Verder kunnen de prijzen, die een ziekenhuis bedingt voor haar aankopen (vooral van toestellen) sterk verschillen. De afwijkingen tussen offerteprijs en aankoopprijs zijn soms vrij groot en hangen af van de onderhandelingsfilosofie van de dienst of het ziekenhuis. Kortom, de berekeningen op basis van de boekhouding zijn niet altijd een perfecte weergave van de economische realiteit, omdat geen rekening gehouden wordt met de "opportunity cost" van bepaalde toestellen of personeelsleden, die om een of andere reden niet voorkomen in de boekhouding. Nochtans maken deze activa een produktie mogelijk en zorgen zij voor inkomsten.
Indien men een standaardkost per prestatie zou willen opstellen met het oog op een aanpassing van de nomenclatuur, zou deze opportunity cost in rekening moeten gebracht worden, temeer de "verborgen" elementen te maken hebben met het management van de dienst of met de aard van het ziekenhuis. Een kostendrukking door goed management mag niet bestraft worden door een tariefdaling.

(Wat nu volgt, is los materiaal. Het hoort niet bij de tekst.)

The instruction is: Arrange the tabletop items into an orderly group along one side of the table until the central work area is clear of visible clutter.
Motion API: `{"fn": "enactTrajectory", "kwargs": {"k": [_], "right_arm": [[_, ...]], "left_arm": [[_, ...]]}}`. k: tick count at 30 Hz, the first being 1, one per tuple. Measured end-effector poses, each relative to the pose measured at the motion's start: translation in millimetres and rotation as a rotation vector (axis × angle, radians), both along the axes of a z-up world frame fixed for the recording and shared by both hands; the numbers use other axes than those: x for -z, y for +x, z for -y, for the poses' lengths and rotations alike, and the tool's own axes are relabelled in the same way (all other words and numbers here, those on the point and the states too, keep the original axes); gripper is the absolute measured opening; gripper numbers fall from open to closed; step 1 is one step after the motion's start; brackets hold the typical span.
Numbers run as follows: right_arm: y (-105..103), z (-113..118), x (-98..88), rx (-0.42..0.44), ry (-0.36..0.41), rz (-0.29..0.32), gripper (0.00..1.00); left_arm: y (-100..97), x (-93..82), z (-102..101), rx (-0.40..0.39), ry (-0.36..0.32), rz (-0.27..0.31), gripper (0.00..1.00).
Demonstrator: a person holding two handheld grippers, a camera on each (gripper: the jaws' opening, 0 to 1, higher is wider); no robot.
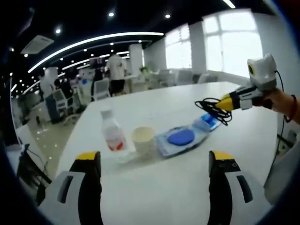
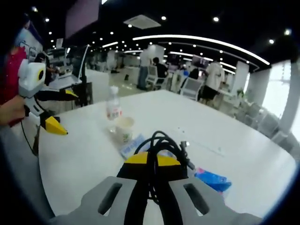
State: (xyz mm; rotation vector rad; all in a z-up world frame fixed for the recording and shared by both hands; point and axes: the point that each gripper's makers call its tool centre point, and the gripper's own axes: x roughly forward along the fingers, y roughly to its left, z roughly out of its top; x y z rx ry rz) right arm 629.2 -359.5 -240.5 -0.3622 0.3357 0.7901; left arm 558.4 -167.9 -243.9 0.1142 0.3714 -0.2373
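Note:
My left gripper [image 1: 154, 159] is open above the white table [image 1: 187, 187], nothing between its yellow-tipped jaws. Ahead of it stand a clear water bottle [image 1: 112, 133] with a red label and a paper cup [image 1: 143, 139]; a flat blue packet [image 1: 180, 138] and a smaller blue packet [image 1: 206, 123] lie beside them. My right gripper [image 1: 230, 101] comes in from the right, shut on a coiled black cable [image 1: 213, 108] held above the table. In the right gripper view, my right gripper [image 2: 152, 161] clamps the cable [image 2: 161, 140]; the bottle [image 2: 114, 108], cup [image 2: 124, 129] and left gripper [image 2: 63, 111] lie beyond.
A small blue packet [image 2: 211, 179] lies on the table [image 2: 225, 140] to the right of my right jaws. The person's hand [image 1: 281, 101] holds the right gripper. Office chairs, desks and people [image 1: 115, 70] stand well beyond the table's far edge.

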Motion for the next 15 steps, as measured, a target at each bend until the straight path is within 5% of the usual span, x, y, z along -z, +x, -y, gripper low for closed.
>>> {"fn": "enactTrajectory", "kwargs": {"k": [15], "right_arm": [[-23.7,30.3,27.1,0.009,-0.065,-0.057,0.03]], "left_arm": [[0.1,-1.9,3.4,0.02,-0.022,0.019,0.92]]}}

Een opportunity cost bepalen voor geneesheren in opleiding is geen sinecure, maar om mogelijke onderschattingen van afschrijvingen en onderhoud te vermijden is een vrij eenvoudige methode voorhanden. In plaats van de boekhoudkundige afschrijvings- en onderhoudskost te beschouwen,
kan op basis van een enquête bij de belangrijkste leveranciers een gemiddelde, reële kostprijs van toestellen voor medische beeldvorming worden bekomen, die op 5 (of 7) jaar kan afgeschreven worden. Op dezelfde wijze kan een jaarlijkse standaard- onderhoudskost bekomen worden. Via deze weg worden eventuele boekhoudkundige verschillen weggewerkt, die niet door een verschillende economische werkelijkheid veroorzaakt worden. Met andere woorden de boekhoudkundige methode levert voor het ziekenhuis een beeld van zijn reële financiële situatie, de alternatieve methode geeft eerder zijn economische werkelijkheid weer.
Beide methodes liggen evenwel dicht bij elkaar. Ook bij de alternatieve methode worden hoofdzakelijk boekhoudkundige gegevens gebruikt. Enkel bij de kostensoorten, waar de boekhouding kan afwijken van de economische werkelijkheid kunnen aanpassingen gemaakt worden.
De beschikbaarheid van boekhoudkundige gegevens maakt deze methode geschikt om op andere domeinen van de nomenclatuur toe te passen. Uiteraard dient elke kostenanalyse, die pretendeert enig detail na te streven, rekening te houden met de specificiteiten van elke discipline, maar de grote principes zijn naar onze mening toepasbaar op de meeste medisch- technische prestaties. Onze ervaring leert ons dat een gedetailleerde analyse op een relatief korte tijd kan uitgevoerd worden. Hiermee komt men tegemoet aan 2 belangrijke criteria bij de beoordeling van een methode: voldoende detail en beperkte uitvoertijd.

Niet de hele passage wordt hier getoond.